California Republicans are grasping at straws. Governor Jerry Brown sounds parched. A crippling drought will do that to you.

Of late, the GOP has unpacked a new-old new message. Democrats are to blame for the drained reservoirs, low-flow rivers, withered vines, and desiccated orchards; its environmental policies are responsible for the state's bone-dry conditions.

Trying to rally what's left of its base in the Golden State, where less than 30 percent of voters call themselves Republicans, and particularly focusing on the Central Valley, one its remaining strongholds, strategists are trying to turn up the pressure. They even flew in House Speaker John Boehner to add muscle to their claims. The Ohio pol did his part, declaiming: "When you come to a place like California, and you come from my part of the world, you just shake your head and wonder what kinds of nonsense does the bureaucracy do out here? How you can favor fish over people is something that people from my part of the world never understand."

Sure they would. Ohioans have readily employed the Endangered Species Act to protect such aquatic species as the pugnose minnow, spotted darter, and lake sturgeon, as well as their riparian and lacustrine habitats; in doing so, they have shaped some important economic realities in the Buckeye State. Residents there know, as do their Californian counterparts, that this vital piece of federal protection not only is nonpartisan but that a Republican president, Richard Nixon, signed it into law in 1973.

That said, Boehner, and those for whom he is flaking, are more interested in optics than history. More compelled by what they believe are the images and sound bites that might make them more competitive in the 2014 House races. In the Central Valley, they're hoping that bad news on the (cracked) ground will translate into good news in the voting booth.

Governor Brown appears worried about that calculation. In Mid-January, he formally announced what nature had proclaimed three ago: California is in a serious drought. At the end of the month he announced a bold if odd resolution: He might mandate the transfer of water out of currently flush Southern California reservoirs back to those northern areas in dire straits.

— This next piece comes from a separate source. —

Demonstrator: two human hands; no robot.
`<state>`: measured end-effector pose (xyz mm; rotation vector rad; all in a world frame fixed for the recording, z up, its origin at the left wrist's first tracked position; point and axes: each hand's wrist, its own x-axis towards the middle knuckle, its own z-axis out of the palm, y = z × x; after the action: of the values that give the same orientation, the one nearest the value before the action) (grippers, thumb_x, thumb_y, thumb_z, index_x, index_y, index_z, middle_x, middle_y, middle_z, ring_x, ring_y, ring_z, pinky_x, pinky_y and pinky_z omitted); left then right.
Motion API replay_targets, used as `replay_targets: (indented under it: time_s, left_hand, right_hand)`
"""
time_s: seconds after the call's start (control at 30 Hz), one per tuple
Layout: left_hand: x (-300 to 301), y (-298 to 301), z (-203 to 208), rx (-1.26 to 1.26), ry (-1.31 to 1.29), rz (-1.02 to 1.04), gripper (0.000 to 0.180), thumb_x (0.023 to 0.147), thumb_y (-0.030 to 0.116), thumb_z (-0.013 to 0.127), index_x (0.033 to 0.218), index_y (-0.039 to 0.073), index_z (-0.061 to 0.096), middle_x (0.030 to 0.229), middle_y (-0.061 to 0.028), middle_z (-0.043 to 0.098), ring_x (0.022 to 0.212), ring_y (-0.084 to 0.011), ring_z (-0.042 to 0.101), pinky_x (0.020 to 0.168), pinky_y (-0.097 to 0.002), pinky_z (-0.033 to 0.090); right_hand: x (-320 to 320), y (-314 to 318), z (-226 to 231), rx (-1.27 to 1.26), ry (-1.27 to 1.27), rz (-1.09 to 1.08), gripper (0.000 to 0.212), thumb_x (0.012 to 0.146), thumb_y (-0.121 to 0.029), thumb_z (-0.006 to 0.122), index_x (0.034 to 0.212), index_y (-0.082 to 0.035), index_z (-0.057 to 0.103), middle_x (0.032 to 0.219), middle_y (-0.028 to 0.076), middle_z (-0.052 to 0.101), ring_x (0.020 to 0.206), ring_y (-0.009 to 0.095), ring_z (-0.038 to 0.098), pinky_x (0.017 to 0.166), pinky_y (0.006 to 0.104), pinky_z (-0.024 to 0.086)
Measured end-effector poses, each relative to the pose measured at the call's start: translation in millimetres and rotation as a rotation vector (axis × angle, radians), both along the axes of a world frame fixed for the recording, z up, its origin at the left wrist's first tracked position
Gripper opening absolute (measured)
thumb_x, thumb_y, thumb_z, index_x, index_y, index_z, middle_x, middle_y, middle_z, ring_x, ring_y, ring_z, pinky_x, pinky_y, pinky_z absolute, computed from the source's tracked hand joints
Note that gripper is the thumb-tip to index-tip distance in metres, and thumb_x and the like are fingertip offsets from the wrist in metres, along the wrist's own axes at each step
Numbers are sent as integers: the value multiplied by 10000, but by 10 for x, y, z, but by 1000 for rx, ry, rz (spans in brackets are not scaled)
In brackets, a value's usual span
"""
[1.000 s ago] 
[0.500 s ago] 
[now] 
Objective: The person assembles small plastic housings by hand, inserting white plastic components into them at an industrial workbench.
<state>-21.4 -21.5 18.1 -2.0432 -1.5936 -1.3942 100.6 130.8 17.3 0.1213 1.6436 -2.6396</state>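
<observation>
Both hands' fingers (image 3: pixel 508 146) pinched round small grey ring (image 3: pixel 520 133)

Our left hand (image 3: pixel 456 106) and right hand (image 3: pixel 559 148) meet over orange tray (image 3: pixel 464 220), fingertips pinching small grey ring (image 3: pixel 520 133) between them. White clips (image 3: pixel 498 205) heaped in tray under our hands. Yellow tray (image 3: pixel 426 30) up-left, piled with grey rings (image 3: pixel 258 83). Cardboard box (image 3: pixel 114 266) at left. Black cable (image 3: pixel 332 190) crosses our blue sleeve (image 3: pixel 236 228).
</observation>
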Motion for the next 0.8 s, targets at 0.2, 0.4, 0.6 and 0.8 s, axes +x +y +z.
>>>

This was also a bit of political theater, for his assertion played to longstanding NorCal animosities toward what it perceives as the profligate Southland. It suggested as well that the governor, with a wand-like wave, could sweep acre-feet of water to places dry and dusty -- not a bad halo to wear in the run up to the 2016 gubernatorial elections. And if with this magical clout, and transferred gallons, he could wet down restive Republicans in the Central Valley, all to the good.

But Brown cannot fully pull off that trifecta because it does not fit the facts. Consider the per-capita water consumption in Brown's capital city: Sacramentans daily use three times the water that Angelenos consume (and the City of Angeles has ratcheted down its water intake such that it employs the same amount it did in 1970).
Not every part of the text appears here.